In the MongoDB shell, such aggregation is written as bellow (see the example).
db.zipcodes.aggregate([
{ $group: { _id: "$state", totalPop: { $sum: "$pop" } } },
{ $match: { totalPop: { $gte: 10000000 } } }
])
With ReactiveMongo, it can be done as using the .aggregate
operation.
import scala.concurrent.Future
import scala.concurrent.ExecutionContext.Implicits.global
import reactivemongo.bson.{ BSONDocument, BSONString }
import reactivemongo.api.collections.bson.BSONCollection
def populatedStates(col: BSONCollection): Future[List[BSONDocument]] = {
import col.BatchCommands.AggregationFramework.{
AggregationResult, Group, Match, SumField
}
val res: Future[AggregationResult] = col.aggregate(
Group(BSONString("$state"))( "totalPop" -> SumField("population")),
List(Match(BSONDocument("totalPop" -> BSONDocument("$gte" -> 10000000L)))))
res.map(_.documents)
}
The local
import col.BatchCommands.AggregationFramework._
is required, and cannot be replaced by a global staticimport reactivemongo.api.collections.BSONCollection.BatchCommands.AggregationFramework._
. The type.BatchCommands.AggregationFramework.AggregationResult
is a dependent one, used for the intermediary/MongoDB result, and must not be exposed as public return type in your application/API.
Then when calling populatedStates(theZipCodeCol)
, the asynchronous result will be as bellow.
[
{ "_id" -> "JP", "totalPop" -> 13185702 },
{ "_id" -> "NY", "totalPop" -> 19746227 }
]
Note that for the state “JP”, the population of Aogashima (200) and of Tokyo (13185502) have been summed.
As for the other commands in ReactiveMongo, it’s possible to return the aggregation result as custom types (see BSON readers), rather than generic documents, for example considering a class State
as bellow.
import scala.concurrent.Future
import scala.concurrent.ExecutionContext.Implicits.global
import reactivemongo.bson.Macros
import reactivemongo.api.collections.bson.BSONCollection
case class State(name: String, population: Long)
implicit val reader = Macros.reader[State]
def aggregate(col: BSONCollection): Future[col.BatchCommands.AggregationFramework.AggregationResult] = ???
def states(col: BSONCollection): Future[List[State]] =
aggregate(col).map(_.result[State])
Average city population by state
The Aggregation Framework can be used to find the average population of the cities by state.

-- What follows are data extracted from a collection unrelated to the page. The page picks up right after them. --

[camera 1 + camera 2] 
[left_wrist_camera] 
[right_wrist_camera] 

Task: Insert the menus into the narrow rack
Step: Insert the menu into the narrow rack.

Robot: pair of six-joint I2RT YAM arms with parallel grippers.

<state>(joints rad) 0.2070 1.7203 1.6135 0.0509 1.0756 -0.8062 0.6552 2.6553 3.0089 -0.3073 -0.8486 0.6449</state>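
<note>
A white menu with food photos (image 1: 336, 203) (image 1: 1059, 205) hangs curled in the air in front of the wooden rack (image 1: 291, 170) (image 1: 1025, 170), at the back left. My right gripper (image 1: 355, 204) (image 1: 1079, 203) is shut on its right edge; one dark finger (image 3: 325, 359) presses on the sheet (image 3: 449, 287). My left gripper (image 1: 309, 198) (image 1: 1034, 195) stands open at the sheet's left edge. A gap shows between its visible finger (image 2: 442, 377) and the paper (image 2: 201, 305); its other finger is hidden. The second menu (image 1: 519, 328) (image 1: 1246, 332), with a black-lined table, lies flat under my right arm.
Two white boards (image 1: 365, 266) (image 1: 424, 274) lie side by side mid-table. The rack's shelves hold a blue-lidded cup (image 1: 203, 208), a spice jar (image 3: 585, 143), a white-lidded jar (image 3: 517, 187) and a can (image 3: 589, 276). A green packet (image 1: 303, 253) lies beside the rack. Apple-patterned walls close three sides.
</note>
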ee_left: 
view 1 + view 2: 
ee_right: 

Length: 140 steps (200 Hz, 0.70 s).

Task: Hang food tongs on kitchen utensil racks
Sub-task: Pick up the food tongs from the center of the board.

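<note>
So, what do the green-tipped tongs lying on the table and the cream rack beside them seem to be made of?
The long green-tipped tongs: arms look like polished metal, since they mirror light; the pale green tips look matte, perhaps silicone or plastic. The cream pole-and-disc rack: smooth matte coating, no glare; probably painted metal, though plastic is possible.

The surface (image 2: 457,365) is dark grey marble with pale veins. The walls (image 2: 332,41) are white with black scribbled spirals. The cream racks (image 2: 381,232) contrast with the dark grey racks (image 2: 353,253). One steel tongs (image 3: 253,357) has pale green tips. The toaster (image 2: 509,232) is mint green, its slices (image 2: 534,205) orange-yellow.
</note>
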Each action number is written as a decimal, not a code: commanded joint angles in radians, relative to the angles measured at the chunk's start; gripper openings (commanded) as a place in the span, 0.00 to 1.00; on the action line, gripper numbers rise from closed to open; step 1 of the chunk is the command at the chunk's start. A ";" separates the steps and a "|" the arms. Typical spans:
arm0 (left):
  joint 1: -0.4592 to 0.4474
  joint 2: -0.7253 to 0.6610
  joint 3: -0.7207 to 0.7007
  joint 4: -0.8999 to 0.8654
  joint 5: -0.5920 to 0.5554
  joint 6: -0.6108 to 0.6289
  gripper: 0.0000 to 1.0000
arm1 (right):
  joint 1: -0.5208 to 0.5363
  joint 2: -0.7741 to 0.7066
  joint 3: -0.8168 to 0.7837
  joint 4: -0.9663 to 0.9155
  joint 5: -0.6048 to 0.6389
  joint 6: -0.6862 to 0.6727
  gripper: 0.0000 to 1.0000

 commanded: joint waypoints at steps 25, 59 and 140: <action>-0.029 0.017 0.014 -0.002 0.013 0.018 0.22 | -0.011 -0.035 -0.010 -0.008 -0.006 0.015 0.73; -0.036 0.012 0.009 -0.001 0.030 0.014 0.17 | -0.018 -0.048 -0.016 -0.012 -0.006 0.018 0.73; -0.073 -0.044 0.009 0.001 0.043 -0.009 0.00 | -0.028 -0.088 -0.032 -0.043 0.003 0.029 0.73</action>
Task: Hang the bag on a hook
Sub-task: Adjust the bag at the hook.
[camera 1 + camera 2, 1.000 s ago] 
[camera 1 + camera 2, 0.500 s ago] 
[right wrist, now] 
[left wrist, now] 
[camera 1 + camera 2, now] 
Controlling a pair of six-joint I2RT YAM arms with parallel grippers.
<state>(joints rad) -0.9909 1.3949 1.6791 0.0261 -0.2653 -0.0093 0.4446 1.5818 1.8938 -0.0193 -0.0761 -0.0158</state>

In the MongoDB shell, it can be done as following.
db.zipcodes.aggregate([
{ $group: { _id: { state: "$state", city: "$city" }, pop: { $sum: "$pop" } } },
{ $group: { _id: "$_id.state", avgCityPop: { $avg: "$pop" } } }
])
- Group the documents by the combination of city and state, to get intermediate documents of the form
{ "_id" : { "state" : "NY", "city" : "NEW YORK" }, "pop" : 19746227 }
. - Group the intermediate documents by the
_id.state
field (i.e. the state field inside the_id
document), and get the average of population of each group ($avg: "$pop"
).
Using ReactiveMongo, it can be written as bellow.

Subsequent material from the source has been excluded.